The NSP5, ORF6 and NSP13 of SARS-CoV-2 Cooperate to Modulate Inflammatory Cell Death Activation.

Programmed cell death is a pivotal mechanism of cell-autonomous immune defense against viral infections. Recent studies indicate that both blocking and promoting cell death negatively affect coronavirus replication, implying that coronaviruses may fine-tune cell death pathways to optimize their propagation. However, the mechanisms underlying this remain poorly understood.
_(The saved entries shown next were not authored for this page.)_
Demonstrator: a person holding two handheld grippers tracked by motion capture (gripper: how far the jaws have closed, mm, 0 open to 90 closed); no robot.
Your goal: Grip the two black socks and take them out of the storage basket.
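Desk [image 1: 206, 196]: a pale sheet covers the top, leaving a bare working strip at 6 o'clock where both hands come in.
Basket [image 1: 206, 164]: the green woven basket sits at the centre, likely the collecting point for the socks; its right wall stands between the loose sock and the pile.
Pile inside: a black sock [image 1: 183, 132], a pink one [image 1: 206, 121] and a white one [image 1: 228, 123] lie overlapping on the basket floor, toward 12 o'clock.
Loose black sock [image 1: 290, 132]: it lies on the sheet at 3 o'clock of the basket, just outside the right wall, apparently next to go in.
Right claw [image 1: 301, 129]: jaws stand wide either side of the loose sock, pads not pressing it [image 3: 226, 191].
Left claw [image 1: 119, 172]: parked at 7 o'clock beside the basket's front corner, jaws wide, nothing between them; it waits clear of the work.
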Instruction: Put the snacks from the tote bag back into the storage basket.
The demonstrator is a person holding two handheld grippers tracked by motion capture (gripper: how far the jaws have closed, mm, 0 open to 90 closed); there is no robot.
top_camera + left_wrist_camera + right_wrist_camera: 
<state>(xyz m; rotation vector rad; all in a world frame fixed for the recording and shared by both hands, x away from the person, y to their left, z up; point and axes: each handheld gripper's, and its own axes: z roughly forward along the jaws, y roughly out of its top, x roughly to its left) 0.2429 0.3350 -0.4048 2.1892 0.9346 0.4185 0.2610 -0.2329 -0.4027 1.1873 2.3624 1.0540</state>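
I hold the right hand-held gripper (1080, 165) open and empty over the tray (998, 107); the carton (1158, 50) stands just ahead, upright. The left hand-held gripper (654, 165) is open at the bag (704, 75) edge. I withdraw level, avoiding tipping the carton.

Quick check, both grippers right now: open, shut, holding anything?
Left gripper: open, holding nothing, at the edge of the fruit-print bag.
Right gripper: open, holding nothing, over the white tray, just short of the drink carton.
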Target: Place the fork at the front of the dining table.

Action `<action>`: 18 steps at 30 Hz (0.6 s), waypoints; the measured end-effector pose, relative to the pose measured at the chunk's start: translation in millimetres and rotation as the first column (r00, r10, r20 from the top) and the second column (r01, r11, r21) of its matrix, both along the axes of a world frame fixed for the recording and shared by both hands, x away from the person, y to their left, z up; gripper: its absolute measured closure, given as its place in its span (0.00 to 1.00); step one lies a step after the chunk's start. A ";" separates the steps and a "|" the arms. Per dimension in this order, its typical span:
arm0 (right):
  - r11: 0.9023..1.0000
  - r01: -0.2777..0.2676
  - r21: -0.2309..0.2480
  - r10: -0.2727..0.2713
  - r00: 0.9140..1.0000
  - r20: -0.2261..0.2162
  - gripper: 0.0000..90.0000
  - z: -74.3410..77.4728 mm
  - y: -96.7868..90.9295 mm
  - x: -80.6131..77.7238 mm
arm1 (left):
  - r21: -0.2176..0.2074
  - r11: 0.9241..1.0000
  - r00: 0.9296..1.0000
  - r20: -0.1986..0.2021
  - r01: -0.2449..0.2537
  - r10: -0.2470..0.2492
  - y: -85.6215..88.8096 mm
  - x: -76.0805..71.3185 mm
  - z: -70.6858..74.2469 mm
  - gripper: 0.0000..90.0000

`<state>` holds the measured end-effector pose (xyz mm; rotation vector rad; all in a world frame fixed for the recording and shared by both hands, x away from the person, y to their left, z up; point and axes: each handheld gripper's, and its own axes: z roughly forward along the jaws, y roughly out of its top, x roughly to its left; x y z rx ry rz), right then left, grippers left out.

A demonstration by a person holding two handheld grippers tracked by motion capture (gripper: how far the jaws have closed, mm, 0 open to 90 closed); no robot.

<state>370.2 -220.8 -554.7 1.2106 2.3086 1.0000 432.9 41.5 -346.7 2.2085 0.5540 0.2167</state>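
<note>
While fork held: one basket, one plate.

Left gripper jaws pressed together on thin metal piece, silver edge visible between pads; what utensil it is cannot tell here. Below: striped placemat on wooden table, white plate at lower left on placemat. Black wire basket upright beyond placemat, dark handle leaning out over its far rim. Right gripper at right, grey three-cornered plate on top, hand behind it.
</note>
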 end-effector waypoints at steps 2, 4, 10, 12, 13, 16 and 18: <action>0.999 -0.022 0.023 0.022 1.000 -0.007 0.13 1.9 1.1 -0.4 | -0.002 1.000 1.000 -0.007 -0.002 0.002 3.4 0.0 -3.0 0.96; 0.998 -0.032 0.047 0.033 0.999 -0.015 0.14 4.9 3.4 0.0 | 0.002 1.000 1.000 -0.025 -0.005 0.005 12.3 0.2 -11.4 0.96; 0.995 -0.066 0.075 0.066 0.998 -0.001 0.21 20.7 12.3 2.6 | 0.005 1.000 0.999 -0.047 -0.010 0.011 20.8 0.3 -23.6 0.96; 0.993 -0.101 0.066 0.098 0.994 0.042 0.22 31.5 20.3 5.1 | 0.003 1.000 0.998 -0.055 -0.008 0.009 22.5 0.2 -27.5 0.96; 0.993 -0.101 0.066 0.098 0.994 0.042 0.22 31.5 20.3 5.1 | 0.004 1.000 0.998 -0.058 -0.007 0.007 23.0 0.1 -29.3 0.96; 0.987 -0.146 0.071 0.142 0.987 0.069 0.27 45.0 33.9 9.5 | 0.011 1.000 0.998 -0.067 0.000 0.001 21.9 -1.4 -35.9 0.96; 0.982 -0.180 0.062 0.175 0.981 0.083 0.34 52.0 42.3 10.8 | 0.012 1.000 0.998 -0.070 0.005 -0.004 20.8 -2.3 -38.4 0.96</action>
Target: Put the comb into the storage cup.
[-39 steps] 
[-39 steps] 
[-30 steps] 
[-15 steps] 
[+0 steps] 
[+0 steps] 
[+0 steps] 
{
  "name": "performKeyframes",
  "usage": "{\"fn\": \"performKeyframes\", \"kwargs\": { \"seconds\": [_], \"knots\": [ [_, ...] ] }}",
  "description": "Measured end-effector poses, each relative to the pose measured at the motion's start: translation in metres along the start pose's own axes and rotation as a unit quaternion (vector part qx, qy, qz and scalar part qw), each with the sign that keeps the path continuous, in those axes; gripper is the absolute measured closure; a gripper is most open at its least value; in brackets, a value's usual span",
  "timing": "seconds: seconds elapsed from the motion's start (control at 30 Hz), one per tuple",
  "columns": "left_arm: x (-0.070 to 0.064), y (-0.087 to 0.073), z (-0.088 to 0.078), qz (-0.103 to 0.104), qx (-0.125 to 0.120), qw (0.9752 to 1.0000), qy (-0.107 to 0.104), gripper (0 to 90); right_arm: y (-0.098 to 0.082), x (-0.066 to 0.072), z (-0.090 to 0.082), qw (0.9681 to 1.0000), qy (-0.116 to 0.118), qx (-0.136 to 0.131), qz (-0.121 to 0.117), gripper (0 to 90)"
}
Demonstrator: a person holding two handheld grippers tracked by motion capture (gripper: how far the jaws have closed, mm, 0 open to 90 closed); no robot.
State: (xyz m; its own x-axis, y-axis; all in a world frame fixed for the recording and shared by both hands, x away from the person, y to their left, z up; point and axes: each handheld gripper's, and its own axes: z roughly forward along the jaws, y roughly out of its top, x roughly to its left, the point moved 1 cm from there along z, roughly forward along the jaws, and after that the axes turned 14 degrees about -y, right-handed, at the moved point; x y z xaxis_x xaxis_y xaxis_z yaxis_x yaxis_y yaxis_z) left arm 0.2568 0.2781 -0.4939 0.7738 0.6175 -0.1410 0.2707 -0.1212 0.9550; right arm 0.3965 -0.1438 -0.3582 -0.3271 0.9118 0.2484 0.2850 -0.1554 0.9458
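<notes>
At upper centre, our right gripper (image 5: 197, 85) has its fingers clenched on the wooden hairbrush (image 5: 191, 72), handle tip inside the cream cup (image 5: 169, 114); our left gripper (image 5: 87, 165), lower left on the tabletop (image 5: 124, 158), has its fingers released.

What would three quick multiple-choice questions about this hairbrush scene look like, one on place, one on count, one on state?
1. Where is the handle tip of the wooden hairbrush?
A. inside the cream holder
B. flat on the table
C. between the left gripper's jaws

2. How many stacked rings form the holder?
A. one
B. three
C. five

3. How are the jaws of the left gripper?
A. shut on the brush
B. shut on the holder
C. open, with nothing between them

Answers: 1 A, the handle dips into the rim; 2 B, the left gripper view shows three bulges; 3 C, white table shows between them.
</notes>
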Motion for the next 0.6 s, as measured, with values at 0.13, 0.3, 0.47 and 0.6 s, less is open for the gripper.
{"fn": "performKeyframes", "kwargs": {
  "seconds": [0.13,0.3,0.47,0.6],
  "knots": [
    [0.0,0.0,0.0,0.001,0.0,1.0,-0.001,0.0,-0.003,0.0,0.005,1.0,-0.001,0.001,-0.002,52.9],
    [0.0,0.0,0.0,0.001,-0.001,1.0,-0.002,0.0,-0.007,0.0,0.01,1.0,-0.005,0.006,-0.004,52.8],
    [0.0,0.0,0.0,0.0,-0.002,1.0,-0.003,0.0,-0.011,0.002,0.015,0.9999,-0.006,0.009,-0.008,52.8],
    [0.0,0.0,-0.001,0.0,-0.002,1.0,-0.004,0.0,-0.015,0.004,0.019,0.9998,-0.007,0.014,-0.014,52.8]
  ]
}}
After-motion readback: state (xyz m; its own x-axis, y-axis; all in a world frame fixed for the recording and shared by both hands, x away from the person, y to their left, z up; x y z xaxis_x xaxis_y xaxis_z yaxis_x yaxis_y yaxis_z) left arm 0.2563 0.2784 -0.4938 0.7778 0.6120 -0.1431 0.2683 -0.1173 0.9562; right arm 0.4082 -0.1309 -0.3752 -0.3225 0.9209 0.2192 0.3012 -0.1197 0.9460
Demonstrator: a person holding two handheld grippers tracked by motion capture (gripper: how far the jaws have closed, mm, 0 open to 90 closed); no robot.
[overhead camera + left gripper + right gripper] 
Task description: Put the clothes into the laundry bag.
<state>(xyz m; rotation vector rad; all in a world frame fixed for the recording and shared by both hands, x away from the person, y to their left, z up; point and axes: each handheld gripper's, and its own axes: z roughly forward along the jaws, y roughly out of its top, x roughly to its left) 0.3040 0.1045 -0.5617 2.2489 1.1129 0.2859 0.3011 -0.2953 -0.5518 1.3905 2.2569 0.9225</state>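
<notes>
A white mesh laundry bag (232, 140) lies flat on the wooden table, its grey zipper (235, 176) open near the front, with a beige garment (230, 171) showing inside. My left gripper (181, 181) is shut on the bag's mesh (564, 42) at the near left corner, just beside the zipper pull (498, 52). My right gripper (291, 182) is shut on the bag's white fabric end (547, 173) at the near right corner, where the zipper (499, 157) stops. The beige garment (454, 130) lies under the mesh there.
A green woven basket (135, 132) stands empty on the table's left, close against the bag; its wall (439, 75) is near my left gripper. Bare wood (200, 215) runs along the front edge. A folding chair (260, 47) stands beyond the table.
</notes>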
Here, it is verified that coronaviruses induce the formation of a Z-DNA-binding protein 1 (ZBP1)-initiated cell death complex involving ZBP1, Z-RNA, receptor-interacting serine/threonine-protein kinase 3 (RIPK3), and caspase-8, thereby triggering apoptosis, pyroptosis, and necroptosis in human bronchial epithelial cells. To impede the activation of apoptosis and pyroptosis, NSP5 and ORF6 of SARS-CoV-2 concurrently inhibit caspase-8 activity by targeting its large and small subunits, respectively. Additionally, NSP13, the viral helicase, interacts with RIPK3 to impair its binding to ZBP1, thus suppressing ZBP1-initiated necroptosis. This inhibitory effect on cell death is likely conserved across β-coronaviruses. Furthermore, co-infection of influenza A virus and SARS-CoV-2 is demonstrated to exacerbate disease severity, although the mechanisms remain unclear. These findings suggest that β-coronavirus-induced inhibition of cell death enhances influenza A virus replication and worsens inflammation during their co-infection, ultimately increasing mortality in mice. This research provides valuable insights into the regulation of coronavirus-induced cell death, offering potential therapeutic strategies for combating highly pathogenic coronavirus infections.